A Python scikit for building and analyzing recommender systems
http://surpriselib.com
BSD 3-Clause "New" or "Revised" License
6.28k stars 1k forks source link

Raw IDs read from csv file are no longer strings?? #434

Closed Techie5879 closed 1 year ago

Techie5879 commented 1 year ago

I'm using the MovieLens small-latest dataset (https://grouplens.org/datasets/movielens/latest/), and reading the "ratings.csv" file into a pandas dataframe, then converting it into a Dataset, then making a trainset, and fitting the algorithm on it.

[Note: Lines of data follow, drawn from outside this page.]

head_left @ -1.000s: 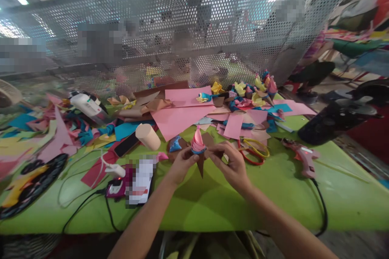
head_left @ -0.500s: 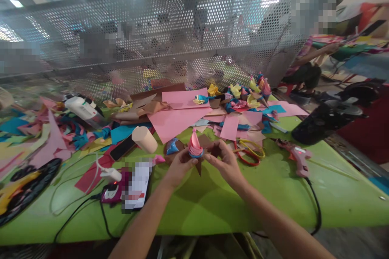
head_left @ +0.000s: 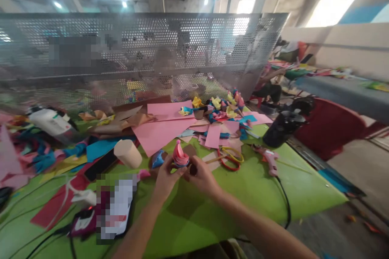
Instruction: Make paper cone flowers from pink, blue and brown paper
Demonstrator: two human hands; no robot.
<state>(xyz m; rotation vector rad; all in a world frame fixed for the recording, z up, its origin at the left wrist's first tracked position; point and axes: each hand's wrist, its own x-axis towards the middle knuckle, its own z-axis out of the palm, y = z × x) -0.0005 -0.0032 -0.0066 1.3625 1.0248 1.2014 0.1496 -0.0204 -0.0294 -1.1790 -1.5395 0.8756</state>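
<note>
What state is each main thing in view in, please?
Pink-and-blue paper piece: held, pink tip up.
Left hand: closed on the piece.
Right hand: fingers bent beside it.
Pink glue gun: lying down; heat cannot be told.
Purple power strip: red light lit.
Near phone: screen lit.

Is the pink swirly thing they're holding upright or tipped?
Upright: the pink swirly thing points its narrow tip up, above the left hand.

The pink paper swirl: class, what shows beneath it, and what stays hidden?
A blue band shows just beneath the pink paper swirl. What lies lower is mostly covered by the left hand and right hand.
</note>
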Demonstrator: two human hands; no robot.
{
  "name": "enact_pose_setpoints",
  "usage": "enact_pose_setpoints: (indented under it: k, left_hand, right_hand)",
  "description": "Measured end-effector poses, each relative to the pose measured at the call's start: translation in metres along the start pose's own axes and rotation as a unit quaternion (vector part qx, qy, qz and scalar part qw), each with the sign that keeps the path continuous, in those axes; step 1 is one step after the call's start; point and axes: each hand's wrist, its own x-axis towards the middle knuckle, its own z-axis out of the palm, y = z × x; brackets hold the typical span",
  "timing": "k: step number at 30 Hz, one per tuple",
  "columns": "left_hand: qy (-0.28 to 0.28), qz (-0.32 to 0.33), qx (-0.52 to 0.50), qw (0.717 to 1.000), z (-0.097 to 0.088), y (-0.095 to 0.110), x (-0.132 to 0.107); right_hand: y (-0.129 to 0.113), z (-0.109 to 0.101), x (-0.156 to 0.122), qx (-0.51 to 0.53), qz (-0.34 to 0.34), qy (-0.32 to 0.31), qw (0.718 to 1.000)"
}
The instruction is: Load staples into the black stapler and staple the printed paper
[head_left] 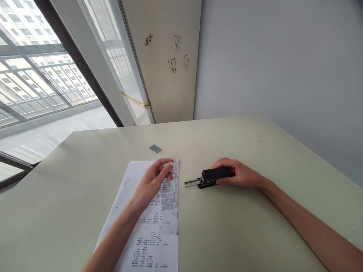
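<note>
My right hand [236, 173] is wrapped around a black stapler [217, 173] lying on the table. A metal staple tray [193, 183] sticks out of its left end, and a bit of red shows by my fingers. Left of it, my left hand [159, 173] is over the upper right part of a printed paper sheet [149, 234]. The fingers are loosely curled, with a gap between thumb and forefinger and nothing visible in them. Beyond that hand, several grey strips of staples [155, 148] lie side by side on the table.
The pale green table [241, 234] meets a grey wall [272, 60] on the right. At the back stands a beige panel [172, 90] with brown marks. A dark-framed window [42, 75] is on the left. A few loose staples [262, 139] lie at the back right.
</note>
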Motion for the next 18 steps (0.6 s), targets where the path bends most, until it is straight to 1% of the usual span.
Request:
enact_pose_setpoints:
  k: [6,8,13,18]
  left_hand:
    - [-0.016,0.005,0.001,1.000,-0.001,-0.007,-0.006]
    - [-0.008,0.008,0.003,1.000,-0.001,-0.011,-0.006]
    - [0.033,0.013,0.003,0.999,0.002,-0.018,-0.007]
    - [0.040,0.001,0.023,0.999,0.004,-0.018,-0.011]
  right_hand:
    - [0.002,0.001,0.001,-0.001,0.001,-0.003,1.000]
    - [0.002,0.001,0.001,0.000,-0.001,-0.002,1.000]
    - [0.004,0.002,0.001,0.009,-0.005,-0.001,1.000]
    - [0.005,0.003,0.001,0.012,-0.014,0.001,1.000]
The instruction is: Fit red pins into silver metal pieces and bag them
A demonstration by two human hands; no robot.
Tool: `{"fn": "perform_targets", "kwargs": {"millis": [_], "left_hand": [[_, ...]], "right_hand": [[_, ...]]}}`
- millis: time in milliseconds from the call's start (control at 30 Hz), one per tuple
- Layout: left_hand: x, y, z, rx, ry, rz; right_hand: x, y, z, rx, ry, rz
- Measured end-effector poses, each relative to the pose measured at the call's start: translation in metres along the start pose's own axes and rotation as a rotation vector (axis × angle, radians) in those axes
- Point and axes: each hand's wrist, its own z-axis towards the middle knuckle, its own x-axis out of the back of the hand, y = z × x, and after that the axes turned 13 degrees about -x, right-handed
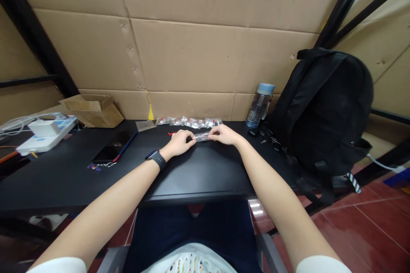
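A small clear plastic bag [201,137] lies low over the black table, stretched between my two hands; its contents are too small to make out. My left hand [181,142], with a dark watch on the wrist, pinches the bag's left end. At the right end, the fingers of my right hand [223,135] are closed on the same bag. Just behind them runs a row of several small clear packets [192,123] with red and silvery bits inside. Something small and red [172,133] shows beside my left hand, partly hidden by it.
A flat clear bag [145,125] lies left of the packets. Farther left are a phone [120,146], a brown paper bag [92,111] and a white power strip [48,136]. A water bottle [259,106] and black backpack [323,115] stand right. Cardboard [188,59] walls the back.
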Motion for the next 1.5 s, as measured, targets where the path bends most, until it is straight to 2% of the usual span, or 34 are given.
{"fn": "perform_targets", "kwargs": {"millis": [100,300,433,567,633,733,867,967,1067,1167,1233,1333,1500], "left_hand": [[-0.004,-0.003,0.001,0.046,-0.013,-0.008],[0.000,0.009,0.003,0.049,0.079,-0.102],[0.008,0.018,0.003,0.148,0.082,-0.157],[0.009,0.021,0.003,0.230,0.084,-0.097],[0.006,0.022,0.003,0.254,0.081,-0.062],[0.000,0.022,0.003,0.249,0.073,-0.003],[-0.004,0.020,0.001,0.215,0.070,0.115],[-0.003,0.018,-0.001,0.189,0.050,0.175],[-0.001,0.017,-0.002,0.166,0.048,0.200],[-0.001,0.017,-0.002,0.146,0.030,0.206],[-0.002,0.017,-0.002,0.139,0.010,0.211],[-0.003,0.016,-0.002,0.135,-0.020,0.215],[-0.002,0.015,-0.002,0.138,-0.042,0.211]], "right_hand": [[-0.004,0.003,0.003,-0.026,-0.016,-0.026],[-0.011,-0.002,0.007,-0.040,0.135,0.015],[-0.015,-0.004,0.006,-0.075,0.051,0.184],[-0.027,-0.006,0.008,-0.177,-0.021,0.338],[-0.032,-0.008,0.010,-0.231,-0.032,0.325],[-0.036,-0.012,0.010,-0.260,0.005,0.181],[-0.036,-0.016,0.008,-0.217,0.085,-0.037],[-0.036,-0.017,0.007,-0.158,0.183,-0.113],[-0.034,-0.018,0.006,0.016,0.246,-0.146],[-0.030,-0.022,0.004,0.225,0.196,-0.158],[-0.029,-0.026,0.003,0.294,0.174,-0.166],[-0.029,-0.028,0.001,0.289,0.149,-0.211],[-0.032,-0.021,-0.001,0.123,0.038,-0.347]]}}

df= pd.read_csv("ratings.csv").drop("timestamp", axis=1)
data = Dataset.load_from_df(df, reader)
data = data.build_full_trainset()
final_algo.fit(data)

Now, running data._raw2inner_id_users, I should get a dict with keys as the raw ids of users and values as the inner ids of users. But using that gives

{1: 0,
 2: 1,
 3: 2,
 4: 3,
 5: 4,
 6: 5,
 7: 6,
 8: 7,
 9: 8,
 10: 9,
 11: 10,
 12: 11,
 13: 12,
 14: 13, 
...
}

As can be seen, the keys are not strings. However, from the docs,

Raw ids are ids as defined in a rating file or in a pandas dataframe. They can be strings or numbers. Note though that if the ratings were read from a file which is the standard scenario, they are represented as strings.

But the raw ids aren't strings here? Why so?

NicolasHug commented 1 year ago

That's because ids are already integers in the dataframe:

print(df.dtypes)

userId       int64
movieId      int64
rating     float64
dtype: object

Surprise will use the same types as pandas here

Techie5879 commented 1 year ago

Surprise will use the same types as pandas here

Thanks, it would be helpful if thats in the documentation though. I think the documentation said that raw ids are strings if Dataset is loaded from an external file like csv.